O3 Cyber Logo
See all posts

Azure Data Factory - Abusing the Self-Hosted Integration Runtime

We recently discovered that Azure Data Factory has a Self-Hosted Integration Runtime (SHIR), where we can create jobs that use credentials provided through the Azure Portal.

2 minNov 18, 2024
Karim El-Melhaoui
Karim El-MelhaouiPrincipal Security Architect & Partner
Karim El-Melhaoui

This setup raised a question: could we leverage our access to pivot toward more valuable data? To explore this, we created the SHIR configuration on a Virtual Machine in our lab environment and used Azure’s Run Command to modify settings and gain full access to the host machine.

Observing SHIR Credentials with Procmon

Once inside the SHIR host, we ran Procmon to monitor activity as we created a new connection in Azure Data Factory that used the SHIR instance. During this process, we observed the creation of a file named LocalDateSourceCredentials in the following location:


C:\\Windows\\ProgramData\\Microsoft\\Data Transfer\\DataManagementGateway

This file appeared unreadable in a standard text editor. However, using Strings from Sysinternals, we extracted a ProtectedBuffer from within the file, which hinted that it might contain credential data.

shir_1.png

Decrypting Protected Data with DPAPI

Based on our findings, we hypothesized that the ProtectedBuffer was encrypted using the Data Protection API (DPAPI), given the Windows environment. DPAPI is commonly used to secure sensitive information on Windows. For those unfamiliar with DPAPI abuses, SpecterOps offers a great blog post that covers it in detail.

With DPAPI in mind, we knew that tools like SharpDPAPI or Mimikatz could be used to decrypt this blob. For simplicity, we chose SharpDPAPI to retrieve the Machine Master Key. Once we had the necessary key, we fed the ProtectedBuffer blob into SharpDPAPI, which successfully decrypted it.

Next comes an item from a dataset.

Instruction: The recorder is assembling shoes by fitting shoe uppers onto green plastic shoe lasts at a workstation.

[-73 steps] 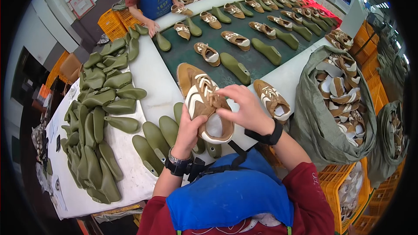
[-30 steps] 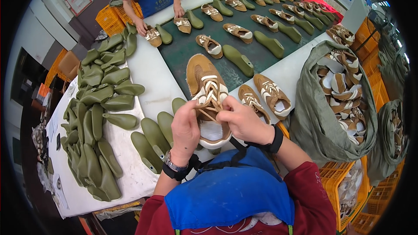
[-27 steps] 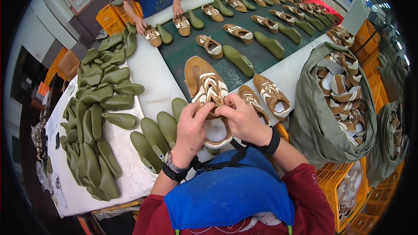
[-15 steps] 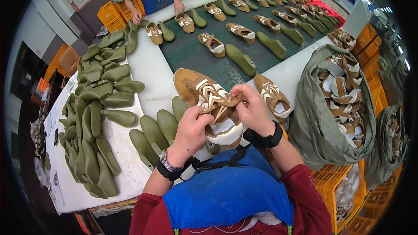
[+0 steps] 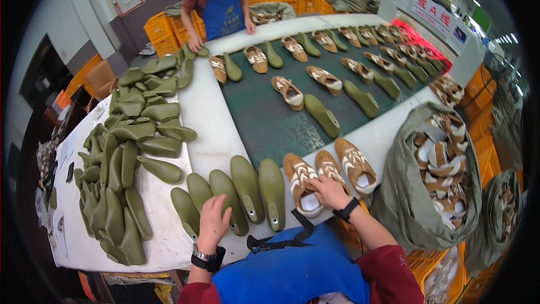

The result was a decrypted key for the integration configured in Azure Data Factory and associated with the SHIR:

shir_2.png

Prevention

To mitigate this type of risk, configure connections to sensitive data sources to use Azure Key Vault. Although we haven’t explored in detail how the SHIR instance interacts with Key Vault, securing credentials in Key Vault instead of locally on the SHIR instance could help prevent unauthorized access.

Detection

To detect potential abuses of SHIR instances:

  • Monitor for anomalous access patterns on the data sources that SHIR connects to, especially if those credentials appear to be used by unexpected sources.
  • Review access logs for unusual activities on the SHIR host itself, which could indicate a compromise or misuse.

Summary

To summarize, the implications of this means entail that a server running SHIR should be protected and considered as a means to gain access to the data sources it has connections for.

If an adversary is able to access the SHIR, it may result in access to credentials that can be used directly to access data sources.